Anyway, that oil is gonna get used, as fast as someone can pump it. We'll cope if there are any side-effects. There isn't actually an alternative. It will happen.
The whole scam is an excuse to practise controlling us.
"... the magazine is a Stalinist mouthpiece now."
Ain't that the truth.
I first noticed the preachy editorials sneaking in during the HIV years... but now the 'right-on messages' are interwoven into the main articles.

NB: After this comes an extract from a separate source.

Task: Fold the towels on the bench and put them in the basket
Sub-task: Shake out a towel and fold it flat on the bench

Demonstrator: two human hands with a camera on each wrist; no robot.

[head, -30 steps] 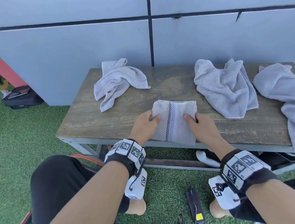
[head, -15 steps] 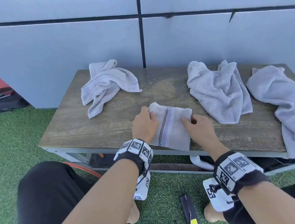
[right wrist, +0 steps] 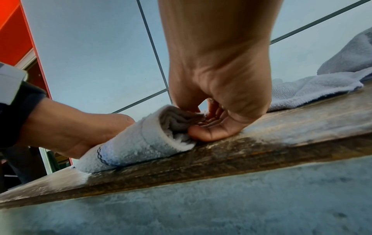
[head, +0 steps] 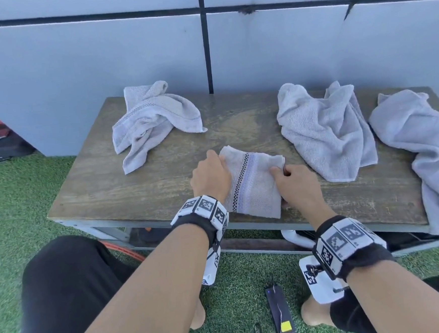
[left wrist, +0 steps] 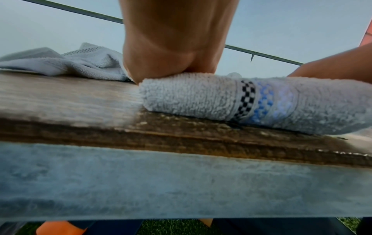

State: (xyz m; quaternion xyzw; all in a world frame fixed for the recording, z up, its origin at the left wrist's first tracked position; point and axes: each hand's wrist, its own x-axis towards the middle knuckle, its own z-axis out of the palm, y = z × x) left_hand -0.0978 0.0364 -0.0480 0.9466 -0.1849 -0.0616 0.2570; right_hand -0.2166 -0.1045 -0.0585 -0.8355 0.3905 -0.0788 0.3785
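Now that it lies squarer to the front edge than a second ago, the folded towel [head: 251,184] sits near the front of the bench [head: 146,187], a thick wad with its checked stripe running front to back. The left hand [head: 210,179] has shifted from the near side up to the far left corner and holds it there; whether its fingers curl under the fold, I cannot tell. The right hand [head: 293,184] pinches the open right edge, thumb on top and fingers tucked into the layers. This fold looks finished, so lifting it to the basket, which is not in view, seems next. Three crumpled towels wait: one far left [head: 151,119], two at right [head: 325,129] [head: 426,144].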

the British Standard Human model
I was talking about this very idea on our Bolton Smoking Club blog only the other day. I called it "The Standard Human Being".
I was serious.
It seems to me that epidemiology was a worthy science when it was concerned with real disease epidemics. The famous one is Snow's (?) discovery of the source of the cholera epidemic in London in the 1800s (a particular water pump). Similar real science situations occurred with the discovery of the source of malaria.
The modern epidemiological studies of tobacco smoking and 'disease' are not remotely similar. They demand a group of 'standard human beings' as a control group. (This is not very accurate, but I am sure that people will understand what I mean)
Thus, the fact that more people who suffer from lung cancer are, or have been, smokers means that smoking is the cause of the lung cancer according to them. But.....what consideration is given to the fact that all human beings are different genetically? None....as far as I can see. Therefore, there is a fundamental fault in the studies - and that is that Epidemiology assumes a 'Standard Human Being'.
It is possible to say that anyone who smokes is at risk of developing a lung cancer condition, but it is only possible to say that if you ignore genetic susceptibility and assume that there is a Standard Human Being - in which case, everyone is susceptible. But there is no such thing as a 'Standard Human Being'.
I ask this question:
Has there ever been a study of why certain people, who smoked heavily all their lives and died at the age of, say, 95, did NOT suffer from lung cancer? It is possible that some smokers are genetically inclined to be suscepible to lung cancer. It is also possible that some people are genetically inclined to get 'heart disease' and/or diabetes from eating too much.
Badly explained, I'm afraid, but the best I can do at this time of night!
Smashing norks. Norks? As in obese mammary glands? God, I love it. I foolishly used to presume that I understood and spoke English. What on earth is the etymology of this term?